Abdullah Omar Sajib

Personal information
- Full name: Abdullah Omar Sajib
- Date of birth: 17 October 2002 (age 23)
- Place of birth: Patenga, Chattogram, Bangladesh
- Height: 1.73 m (5 ft 8 in)
- Position: Left-back

Team information
- Current team: Dhaka Abahani

Senior career*
- Years: Team / Apps / (Gls)
- 2020–2026: Fortis / 53 / (0)
- 2026–: Dhaka Abahani / 0 / (0)

= Abdullah Omar Sajib =

Bangladeshi footballer (born 2002)

Abdullah Omar Sajib (Bengali: আব্দুল্লাহ ওমর সজীব) is a Bangladeshi professional footballer who plays as a left-back for Bangladesh Football League club Dhaka Abahani.

== Early life ==
Abdullah Omar was born in Patenga, Chattogram, Bangladesh. His father, Amir Mohammad, was a banker and died when Abdullah was young. His mother, Nasima Akter, raised Abdullah and his three siblings.

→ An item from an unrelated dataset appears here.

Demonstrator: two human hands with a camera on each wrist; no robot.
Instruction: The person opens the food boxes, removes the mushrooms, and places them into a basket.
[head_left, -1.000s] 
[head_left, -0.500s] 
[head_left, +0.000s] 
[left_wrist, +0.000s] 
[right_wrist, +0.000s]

Abdullah initially pursued football in Chattogram before leaving the sport and working at a garment factory. He also spent around two years attempting to move abroad for employment. He eventually returned to football after receiving an opportunity to play for Kishwan in Chattogram.

== Club career ==

=== Early career ===
Abdullah began playing football in Chattogram. According to Bangla Tribune, he started with Lucky Club and later played Premier League football with Customs before temporarily leaving football.

After returning to football, he played for Kishwan in Chattogram before joining Fortis.

=== Fortis ===
Abdullah joined Fortis in 2020 and became a regular member of the club's first-team squad. He spent multiple seasons with the club in the Bangladesh Football League.

== International career ==
Abdullah received his first call-up to the Bangladesh national team in September 2025 for two international friendly matches against Nepal in Kathmandu. He was included in Javier Cabrera's squad after defender Shakil Ahad Topu was ruled out through injury. He subsequently travelled with the Bangladesh squad for the Nepal friendlies. In an interview before the matches, Abdullah described his first national-team call-up as a major achievement after the difficulties he had experienced in his career.

In October 2025, Abdullah was included in Bangladesh's preliminary squad for the 2027 AFC Asian Cup qualification matches against Hong Kong. He was listed among the players called up from Fortis for the Hong Kong qualifiers.